Try it - From the first line to the last, repeat the data exactly but leave out the pictures.

Provided data -
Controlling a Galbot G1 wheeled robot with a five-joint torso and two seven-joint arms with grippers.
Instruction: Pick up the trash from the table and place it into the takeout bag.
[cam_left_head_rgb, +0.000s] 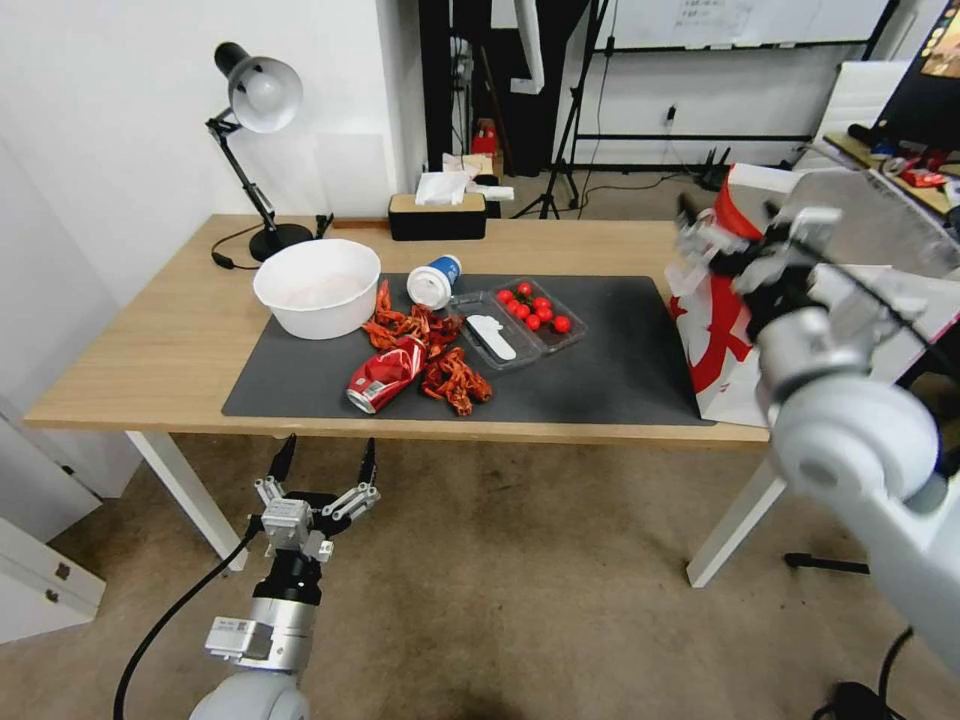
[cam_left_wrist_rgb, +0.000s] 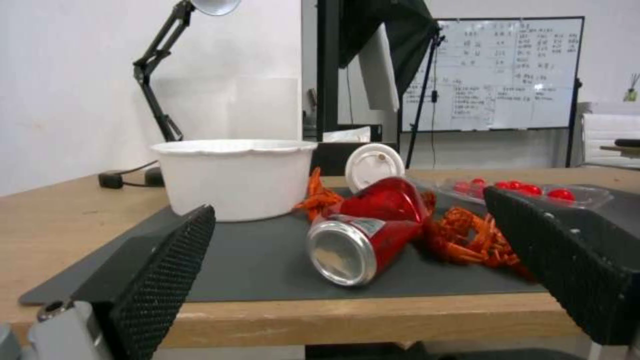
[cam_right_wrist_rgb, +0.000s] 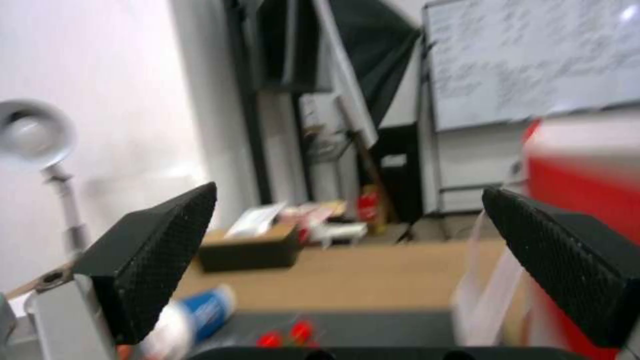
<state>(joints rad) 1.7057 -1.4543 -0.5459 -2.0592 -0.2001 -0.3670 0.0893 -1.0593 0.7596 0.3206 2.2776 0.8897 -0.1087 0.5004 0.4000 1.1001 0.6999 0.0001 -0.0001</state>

Written response -
Controlling a Galbot G1 wheeled robot with a five-joint torso and two seven-joint arms with grippers.
Instruction: Pick up the trash from the table and place it into the takeout bag.
[cam_left_head_rgb, +0.000s] 
[cam_left_wrist_rgb, +0.000s] 
[cam_right_wrist_rgb, +0.000s] 
<state>(joints rad) 1.7057 -1.4543 -0.5459 -2.0592 -0.2001 -0.3670 0.0893 -1.0593 0.7596 0.3206 2.2776 0.8897 -0.1087 0.5004 0.4000 1.1001 0.6999 0.0001 -0.0001</state>

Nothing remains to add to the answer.